Exercise prompt: Return the data that follows exactly. Include every line.

[Data block — start]

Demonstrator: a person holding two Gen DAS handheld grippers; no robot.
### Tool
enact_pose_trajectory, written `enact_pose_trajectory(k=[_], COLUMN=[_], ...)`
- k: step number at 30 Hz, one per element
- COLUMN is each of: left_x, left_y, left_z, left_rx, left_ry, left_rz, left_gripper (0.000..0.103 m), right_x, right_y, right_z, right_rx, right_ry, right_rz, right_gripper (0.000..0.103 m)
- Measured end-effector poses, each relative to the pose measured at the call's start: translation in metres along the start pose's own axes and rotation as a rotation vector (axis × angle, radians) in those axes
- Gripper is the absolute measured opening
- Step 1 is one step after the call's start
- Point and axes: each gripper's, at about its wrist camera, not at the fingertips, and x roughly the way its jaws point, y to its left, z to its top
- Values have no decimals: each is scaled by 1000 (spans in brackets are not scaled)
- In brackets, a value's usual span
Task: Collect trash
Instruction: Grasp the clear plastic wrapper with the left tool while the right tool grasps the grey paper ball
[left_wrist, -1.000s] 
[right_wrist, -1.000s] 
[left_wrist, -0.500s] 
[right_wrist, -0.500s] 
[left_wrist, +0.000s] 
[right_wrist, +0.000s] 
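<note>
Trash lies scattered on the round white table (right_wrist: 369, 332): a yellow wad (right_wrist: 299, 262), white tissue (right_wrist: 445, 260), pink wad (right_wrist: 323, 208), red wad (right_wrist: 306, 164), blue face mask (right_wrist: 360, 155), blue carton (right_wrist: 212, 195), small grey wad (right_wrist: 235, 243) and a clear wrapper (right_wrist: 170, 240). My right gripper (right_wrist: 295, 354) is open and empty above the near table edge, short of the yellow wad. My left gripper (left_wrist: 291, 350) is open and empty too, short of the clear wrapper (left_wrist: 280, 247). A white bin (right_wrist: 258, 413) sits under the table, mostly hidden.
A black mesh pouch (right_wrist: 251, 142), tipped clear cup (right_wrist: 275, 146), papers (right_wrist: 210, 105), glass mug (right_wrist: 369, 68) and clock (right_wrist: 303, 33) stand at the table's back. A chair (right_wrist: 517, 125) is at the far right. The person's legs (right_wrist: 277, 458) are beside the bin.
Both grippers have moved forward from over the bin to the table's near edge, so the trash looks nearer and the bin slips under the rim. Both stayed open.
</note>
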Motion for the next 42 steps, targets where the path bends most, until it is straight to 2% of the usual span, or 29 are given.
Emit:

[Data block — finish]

Exercise result:
Demonstrator: a person holding two Gen DAS handheld grippers; no robot.
### Tool
enact_pose_trajectory, written `enact_pose_trajectory(k=[_], COLUMN=[_], ...)`
- k: step number at 30 Hz, one per element
- COLUMN is each of: left_x, left_y, left_z, left_rx, left_ry, left_rz, left_gripper (0.000..0.103 m), right_x, right_y, right_z, right_rx, right_ry, right_rz, right_gripper (0.000..0.103 m)
- Measured end-effector poses, each relative to the pose measured at the call's start: translation in metres along the start pose's own axes and rotation as a rotation vector (axis × angle, radians) in those axes
- Gripper is the absolute measured opening
- Step 1 is one step after the call's start
- Point and axes: each gripper's, at about its wrist camera, not at the fingertips, and x roughly the way its jaws point, y to its left, z to its top
- Values have no decimals: each is scaled by 1000 (spans in brackets are not scaled)
- In brackets, a value's usual span
Task: Collect trash
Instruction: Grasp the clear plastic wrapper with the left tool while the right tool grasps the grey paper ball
[left_wrist, -1.000s] 
[right_wrist, -1.000s] 
[left_wrist, -0.500s] 
[right_wrist, -0.500s] 
[left_wrist, +0.000s] 
[right_wrist, +0.000s] 
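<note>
Trash lies scattered on the round white table (right_wrist: 369, 332): a yellow wad (right_wrist: 299, 262), white tissue (right_wrist: 445, 260), pink wad (right_wrist: 323, 208), red wad (right_wrist: 306, 164), blue face mask (right_wrist: 360, 155), blue carton (right_wrist: 212, 195), small grey wad (right_wrist: 235, 243) and a clear wrapper (right_wrist: 170, 240). My right gripper (right_wrist: 295, 354) is open and empty above the near table edge, short of the yellow wad. My left gripper (left_wrist: 291, 350) is open and empty too, short of the clear wrapper (left_wrist: 280, 247). A white bin (right_wrist: 258, 413) sits under the table, mostly hidden.
A black mesh pouch (right_wrist: 251, 142), tipped clear cup (right_wrist: 275, 146), papers (right_wrist: 210, 105), glass mug (right_wrist: 369, 68) and clock (right_wrist: 303, 33) stand at the table's back. A chair (right_wrist: 517, 125) is at the far right. The person's legs (right_wrist: 277, 458) are beside the bin.
Both grippers have moved forward from over the bin to the table's near edge, so the trash looks nearer and the bin slips under the rim. Both stayed open.
</note>
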Motion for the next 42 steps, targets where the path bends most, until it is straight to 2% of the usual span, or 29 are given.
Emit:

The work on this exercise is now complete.